According to an embodiment combined with the first aspect of the present invention, the at least one first physical resource block includes two first physical resource blocks. Two first physical resource blocks are separated from each other and located on two edges of at least one second physical resource block.

According to an embodiment combined with the first aspect of the present invention, the at least one first physical resource block includes a plurality of first physical resource blocks. The at least one second physical resource block includes a plurality of second physical resource blocks.
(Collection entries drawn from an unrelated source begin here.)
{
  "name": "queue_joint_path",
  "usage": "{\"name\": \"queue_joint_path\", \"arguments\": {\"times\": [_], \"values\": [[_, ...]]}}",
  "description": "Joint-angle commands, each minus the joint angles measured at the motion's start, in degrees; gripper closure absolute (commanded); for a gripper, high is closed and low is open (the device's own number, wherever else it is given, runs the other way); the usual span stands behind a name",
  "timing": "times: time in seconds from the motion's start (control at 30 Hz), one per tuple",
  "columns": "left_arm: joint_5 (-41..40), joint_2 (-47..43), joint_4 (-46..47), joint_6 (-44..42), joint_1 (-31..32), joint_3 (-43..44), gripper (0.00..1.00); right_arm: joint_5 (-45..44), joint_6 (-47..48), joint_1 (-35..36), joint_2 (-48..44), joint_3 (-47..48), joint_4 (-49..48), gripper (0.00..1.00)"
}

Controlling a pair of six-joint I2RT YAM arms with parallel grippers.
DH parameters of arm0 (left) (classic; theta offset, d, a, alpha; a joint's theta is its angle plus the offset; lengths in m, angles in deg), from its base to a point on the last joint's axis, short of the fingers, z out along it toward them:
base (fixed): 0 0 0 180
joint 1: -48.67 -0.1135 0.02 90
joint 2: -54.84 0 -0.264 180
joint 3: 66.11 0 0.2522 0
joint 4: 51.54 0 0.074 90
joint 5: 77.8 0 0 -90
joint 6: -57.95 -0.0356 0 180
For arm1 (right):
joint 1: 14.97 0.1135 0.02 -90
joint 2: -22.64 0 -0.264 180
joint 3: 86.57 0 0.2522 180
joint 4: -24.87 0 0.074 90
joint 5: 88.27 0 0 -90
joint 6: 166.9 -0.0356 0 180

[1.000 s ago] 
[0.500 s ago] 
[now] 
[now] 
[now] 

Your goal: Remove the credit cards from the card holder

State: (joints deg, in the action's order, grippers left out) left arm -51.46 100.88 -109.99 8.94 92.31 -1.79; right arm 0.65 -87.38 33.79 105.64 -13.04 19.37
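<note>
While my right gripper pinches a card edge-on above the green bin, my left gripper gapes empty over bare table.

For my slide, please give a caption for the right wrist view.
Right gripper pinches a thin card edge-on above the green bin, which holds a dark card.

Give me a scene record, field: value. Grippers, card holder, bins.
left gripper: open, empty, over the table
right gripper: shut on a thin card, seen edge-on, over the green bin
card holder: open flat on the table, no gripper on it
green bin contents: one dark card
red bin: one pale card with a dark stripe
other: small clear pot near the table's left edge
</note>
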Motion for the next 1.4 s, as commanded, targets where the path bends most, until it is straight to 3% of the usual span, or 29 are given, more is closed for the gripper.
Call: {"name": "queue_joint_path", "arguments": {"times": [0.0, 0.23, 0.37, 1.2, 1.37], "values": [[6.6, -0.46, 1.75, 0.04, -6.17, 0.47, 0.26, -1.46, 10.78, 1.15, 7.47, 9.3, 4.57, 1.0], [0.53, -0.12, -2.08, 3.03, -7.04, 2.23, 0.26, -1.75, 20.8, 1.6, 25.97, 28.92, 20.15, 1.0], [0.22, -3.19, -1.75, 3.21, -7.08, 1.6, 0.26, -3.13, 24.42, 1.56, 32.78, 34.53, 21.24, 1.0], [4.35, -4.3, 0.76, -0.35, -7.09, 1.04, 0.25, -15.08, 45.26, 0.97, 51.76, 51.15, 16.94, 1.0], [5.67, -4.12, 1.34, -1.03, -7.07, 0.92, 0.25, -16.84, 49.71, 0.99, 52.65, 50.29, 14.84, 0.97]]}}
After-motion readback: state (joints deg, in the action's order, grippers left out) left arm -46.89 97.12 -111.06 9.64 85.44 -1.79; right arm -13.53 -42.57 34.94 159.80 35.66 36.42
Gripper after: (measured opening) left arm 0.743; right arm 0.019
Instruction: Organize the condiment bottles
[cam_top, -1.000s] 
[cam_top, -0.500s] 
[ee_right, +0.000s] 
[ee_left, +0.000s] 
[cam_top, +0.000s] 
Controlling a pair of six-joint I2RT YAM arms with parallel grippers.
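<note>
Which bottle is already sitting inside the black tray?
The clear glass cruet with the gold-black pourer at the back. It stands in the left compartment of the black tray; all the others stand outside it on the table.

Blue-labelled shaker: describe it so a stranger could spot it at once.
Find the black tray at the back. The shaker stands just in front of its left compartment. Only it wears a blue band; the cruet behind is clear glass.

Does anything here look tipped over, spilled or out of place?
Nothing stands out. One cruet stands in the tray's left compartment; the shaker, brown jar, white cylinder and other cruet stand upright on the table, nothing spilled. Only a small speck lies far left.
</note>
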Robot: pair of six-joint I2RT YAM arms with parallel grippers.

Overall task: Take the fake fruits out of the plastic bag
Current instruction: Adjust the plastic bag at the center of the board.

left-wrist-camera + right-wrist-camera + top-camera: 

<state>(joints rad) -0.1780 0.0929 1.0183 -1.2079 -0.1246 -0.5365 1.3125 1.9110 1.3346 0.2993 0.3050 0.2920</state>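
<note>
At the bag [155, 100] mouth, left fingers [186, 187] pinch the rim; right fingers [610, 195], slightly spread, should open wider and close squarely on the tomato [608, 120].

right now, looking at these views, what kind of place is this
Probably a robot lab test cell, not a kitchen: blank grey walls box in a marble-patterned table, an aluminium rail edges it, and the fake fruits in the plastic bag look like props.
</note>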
The first physical resource blocks are distributed among the second physical resource blocks.

According to an embodiment combined with the first aspect of the present invention, the at least one uplink control information includes a plurality of uplink control information, and the processor is configured to split for different uplinks by hopping within a time slot Control those resources of information.
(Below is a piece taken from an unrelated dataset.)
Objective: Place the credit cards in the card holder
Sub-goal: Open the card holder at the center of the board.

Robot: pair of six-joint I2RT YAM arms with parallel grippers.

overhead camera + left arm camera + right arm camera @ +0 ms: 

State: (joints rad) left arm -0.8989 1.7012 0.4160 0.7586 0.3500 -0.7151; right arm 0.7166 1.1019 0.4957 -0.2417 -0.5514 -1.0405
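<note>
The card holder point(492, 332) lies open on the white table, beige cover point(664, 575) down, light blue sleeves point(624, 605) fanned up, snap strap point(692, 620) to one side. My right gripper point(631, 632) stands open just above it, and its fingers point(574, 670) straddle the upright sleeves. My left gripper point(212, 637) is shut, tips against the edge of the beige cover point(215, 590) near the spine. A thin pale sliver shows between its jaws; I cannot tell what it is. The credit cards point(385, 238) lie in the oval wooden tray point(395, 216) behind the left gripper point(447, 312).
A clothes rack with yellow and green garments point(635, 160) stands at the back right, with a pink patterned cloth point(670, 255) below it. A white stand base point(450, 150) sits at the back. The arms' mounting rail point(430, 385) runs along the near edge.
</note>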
According to an embodiment incorporating the first aspect of the present invention, the resources used for different uplink control information are located at the same frequency and in different consecutive time slots.

According to an embodiment combined with the first aspect of the present invention, the resources used for different uplink control information are separately located in a frequency domain and in the same time slot.
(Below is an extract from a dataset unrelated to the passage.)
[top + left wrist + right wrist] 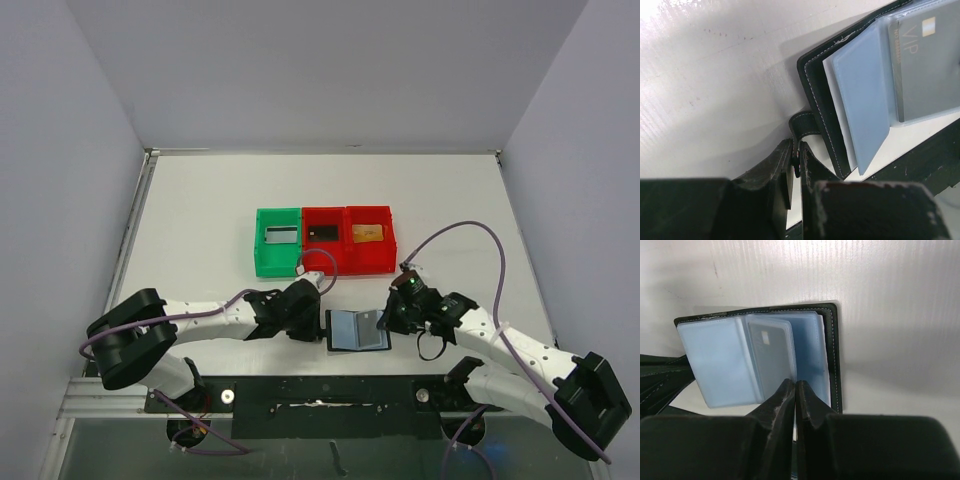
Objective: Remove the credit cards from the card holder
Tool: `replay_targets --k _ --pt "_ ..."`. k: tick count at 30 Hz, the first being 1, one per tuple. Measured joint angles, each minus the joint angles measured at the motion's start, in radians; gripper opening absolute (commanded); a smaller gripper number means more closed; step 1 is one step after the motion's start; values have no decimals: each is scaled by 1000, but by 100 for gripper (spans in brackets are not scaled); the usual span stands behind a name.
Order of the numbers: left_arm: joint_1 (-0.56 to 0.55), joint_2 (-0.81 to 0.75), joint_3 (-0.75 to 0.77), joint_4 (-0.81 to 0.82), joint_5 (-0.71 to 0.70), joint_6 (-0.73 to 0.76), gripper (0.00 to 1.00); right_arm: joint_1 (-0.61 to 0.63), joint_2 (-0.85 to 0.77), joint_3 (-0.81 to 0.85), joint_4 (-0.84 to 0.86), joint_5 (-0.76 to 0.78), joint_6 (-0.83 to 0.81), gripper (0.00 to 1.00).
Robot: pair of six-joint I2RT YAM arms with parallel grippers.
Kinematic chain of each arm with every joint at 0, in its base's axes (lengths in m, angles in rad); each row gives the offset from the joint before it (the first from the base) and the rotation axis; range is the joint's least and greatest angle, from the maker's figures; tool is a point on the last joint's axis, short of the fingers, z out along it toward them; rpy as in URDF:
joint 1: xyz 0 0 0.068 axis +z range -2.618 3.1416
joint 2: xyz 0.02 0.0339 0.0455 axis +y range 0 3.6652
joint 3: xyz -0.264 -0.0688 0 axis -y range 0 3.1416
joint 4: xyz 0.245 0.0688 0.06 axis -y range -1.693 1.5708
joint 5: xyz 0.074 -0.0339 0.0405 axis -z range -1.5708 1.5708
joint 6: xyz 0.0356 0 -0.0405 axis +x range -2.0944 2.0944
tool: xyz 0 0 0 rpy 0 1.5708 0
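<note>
Three credit cards (368,233) lie in bins (345,264). The left pincer (796,162) clamps the card holder (815,85) by its tab (802,124), and the right pincer (795,390) pinches a remaining VIP card (771,352).

Top view: bright, even, diffuse; faint shadows. Left wrist: bench (715,75) overexposed upper left, left tool (796,154) dark, out of focus. Right wrist: soft shadow right of card holder (834,355), foreground blurred.

The card holder (357,330) lay open on the table (200,220) near its front edge, between the left gripper (320,324) on its left and the right gripper (384,321) on its right. Behind it, 3 bins (322,255) stood side by side in a row, each with 1 card (281,236) inside. Another card (771,355) sat in a holder pocket.
</note>
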Motion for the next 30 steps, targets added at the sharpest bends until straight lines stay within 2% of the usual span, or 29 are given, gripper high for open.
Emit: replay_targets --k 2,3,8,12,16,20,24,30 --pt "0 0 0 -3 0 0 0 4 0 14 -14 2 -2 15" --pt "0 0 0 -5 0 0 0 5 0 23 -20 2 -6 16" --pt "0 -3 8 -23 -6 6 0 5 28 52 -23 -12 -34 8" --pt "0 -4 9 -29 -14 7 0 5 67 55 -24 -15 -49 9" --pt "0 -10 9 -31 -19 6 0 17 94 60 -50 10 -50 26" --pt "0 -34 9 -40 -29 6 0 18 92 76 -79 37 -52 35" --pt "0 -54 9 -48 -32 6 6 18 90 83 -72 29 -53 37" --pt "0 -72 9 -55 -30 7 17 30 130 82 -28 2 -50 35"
According to an embodiment combined with the first aspect of the present invention, the resources used for the same uplink control information are separately located in a frequency domain and in different consecutive time slots.

According to an embodiment incorporating the first aspect of the present invention, the at least one uplink control information includes a plurality of uplink control information, and the processor is configured to divide the resources for different uplink control information .

According to an embodiment incorporating the first aspect of the present invention, the resources used for at least one uplink control information include a positive acknowledgement/negative acknowledgement signal, and the processor is configured to transmit a positive acknowledgement at the beginning of a time slot. Confirm/negative confirmation signal.

According to an embodiment combined with the first aspect of the present invention, the resources used for at least one uplink control information include a positive/negative confirmation signal, and the processor is configured to be used for a physical uplink control channel A positive confirmation/negative confirmation signal is sent on.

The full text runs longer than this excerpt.